We are excited to announce a candidate release for Debezium 3.1, 3.1.0.CR1.
This new release includes several improvements with the JDBC sink and MySQL connectors, support for ISO string temporal values and Keyspace heartbeats with Vitess, key-based routing for RabbitMQ, and more. Let’s dive in and take a look at these new features and improvements.
Breaking changes
With any new release of software, there is often several breaking changes. The Debezium 3.1.0.CR1 release is no exception, so let’s discuss the major changes you should know about.

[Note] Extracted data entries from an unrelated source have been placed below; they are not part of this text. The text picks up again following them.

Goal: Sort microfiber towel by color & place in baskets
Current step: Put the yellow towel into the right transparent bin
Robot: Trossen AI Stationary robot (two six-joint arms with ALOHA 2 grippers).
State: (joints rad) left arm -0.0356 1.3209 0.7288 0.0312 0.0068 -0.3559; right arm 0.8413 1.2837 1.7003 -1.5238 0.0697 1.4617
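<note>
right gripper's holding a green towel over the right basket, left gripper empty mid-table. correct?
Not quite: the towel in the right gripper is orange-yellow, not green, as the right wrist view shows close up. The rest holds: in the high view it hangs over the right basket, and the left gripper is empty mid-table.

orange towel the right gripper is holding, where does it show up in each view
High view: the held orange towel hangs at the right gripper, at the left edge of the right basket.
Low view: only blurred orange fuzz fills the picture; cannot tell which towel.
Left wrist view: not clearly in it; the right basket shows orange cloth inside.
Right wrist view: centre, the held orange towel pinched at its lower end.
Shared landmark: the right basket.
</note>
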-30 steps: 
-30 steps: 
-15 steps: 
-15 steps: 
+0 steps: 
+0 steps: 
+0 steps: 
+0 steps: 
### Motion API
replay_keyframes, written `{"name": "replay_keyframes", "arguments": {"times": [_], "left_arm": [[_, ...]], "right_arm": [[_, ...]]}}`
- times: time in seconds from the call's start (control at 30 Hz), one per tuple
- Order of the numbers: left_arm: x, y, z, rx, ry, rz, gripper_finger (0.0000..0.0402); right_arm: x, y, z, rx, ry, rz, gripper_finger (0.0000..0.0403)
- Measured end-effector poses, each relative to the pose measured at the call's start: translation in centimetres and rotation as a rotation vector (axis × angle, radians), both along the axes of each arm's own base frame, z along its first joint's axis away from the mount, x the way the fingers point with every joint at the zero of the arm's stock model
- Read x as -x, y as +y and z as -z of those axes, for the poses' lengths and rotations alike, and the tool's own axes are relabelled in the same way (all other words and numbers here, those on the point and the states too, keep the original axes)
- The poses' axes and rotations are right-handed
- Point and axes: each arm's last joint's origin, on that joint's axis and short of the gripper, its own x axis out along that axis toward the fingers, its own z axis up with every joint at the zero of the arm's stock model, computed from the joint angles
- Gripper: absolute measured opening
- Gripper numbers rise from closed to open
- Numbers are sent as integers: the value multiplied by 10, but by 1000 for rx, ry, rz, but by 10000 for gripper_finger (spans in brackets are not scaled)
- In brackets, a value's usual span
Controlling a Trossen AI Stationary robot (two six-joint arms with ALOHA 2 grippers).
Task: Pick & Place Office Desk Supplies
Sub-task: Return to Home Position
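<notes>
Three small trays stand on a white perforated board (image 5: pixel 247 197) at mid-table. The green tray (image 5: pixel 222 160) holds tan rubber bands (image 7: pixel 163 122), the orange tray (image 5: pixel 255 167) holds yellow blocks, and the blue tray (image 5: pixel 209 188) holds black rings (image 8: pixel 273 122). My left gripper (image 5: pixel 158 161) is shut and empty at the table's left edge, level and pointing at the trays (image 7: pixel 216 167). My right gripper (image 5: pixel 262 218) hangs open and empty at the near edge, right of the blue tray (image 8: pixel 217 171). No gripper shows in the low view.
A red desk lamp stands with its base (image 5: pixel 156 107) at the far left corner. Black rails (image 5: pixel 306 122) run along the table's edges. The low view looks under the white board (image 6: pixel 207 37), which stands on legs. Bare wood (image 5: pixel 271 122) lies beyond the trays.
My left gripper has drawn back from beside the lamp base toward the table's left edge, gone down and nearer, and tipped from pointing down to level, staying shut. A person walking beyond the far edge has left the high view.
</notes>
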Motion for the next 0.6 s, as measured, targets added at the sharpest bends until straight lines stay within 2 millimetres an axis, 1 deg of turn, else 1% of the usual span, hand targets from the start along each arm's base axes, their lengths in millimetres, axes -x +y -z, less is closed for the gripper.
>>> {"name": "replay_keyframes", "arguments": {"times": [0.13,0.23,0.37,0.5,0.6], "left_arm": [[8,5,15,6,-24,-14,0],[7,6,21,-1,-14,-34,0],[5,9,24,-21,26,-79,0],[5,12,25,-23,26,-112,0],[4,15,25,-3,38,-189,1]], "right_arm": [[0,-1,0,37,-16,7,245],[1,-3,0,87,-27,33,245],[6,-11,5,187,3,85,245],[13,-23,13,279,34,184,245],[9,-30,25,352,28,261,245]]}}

Query timeout now applies to Oracle LogMiner queries
When the Oracle connector executes its initial query to fetch data from LogMiner, database.query.timeout.ms
connector configuration property will control the duration of the query before the query is cancelled (DBZ-8830). When upgrading, check the connector metric MaxDurationOfFetchQueryInMilliseconds
to determine whether this new property may need adjustments. By default, the timeout is 10 minutes, but can be disabled when set to 0.
New features and improvements
The upgrade to Debezium 3.1.0.CR1 introduces several new features and improvements in several components:
Core: Centralize logging of sensitive data
We understand that databases house all sorts of information, and that some columns may contain sensitive information. We take pride in making sure that information remains safe and secure. For this reason, we generally prefer to avoid logging sensitive information at INFO, WARN, or ERROR levels.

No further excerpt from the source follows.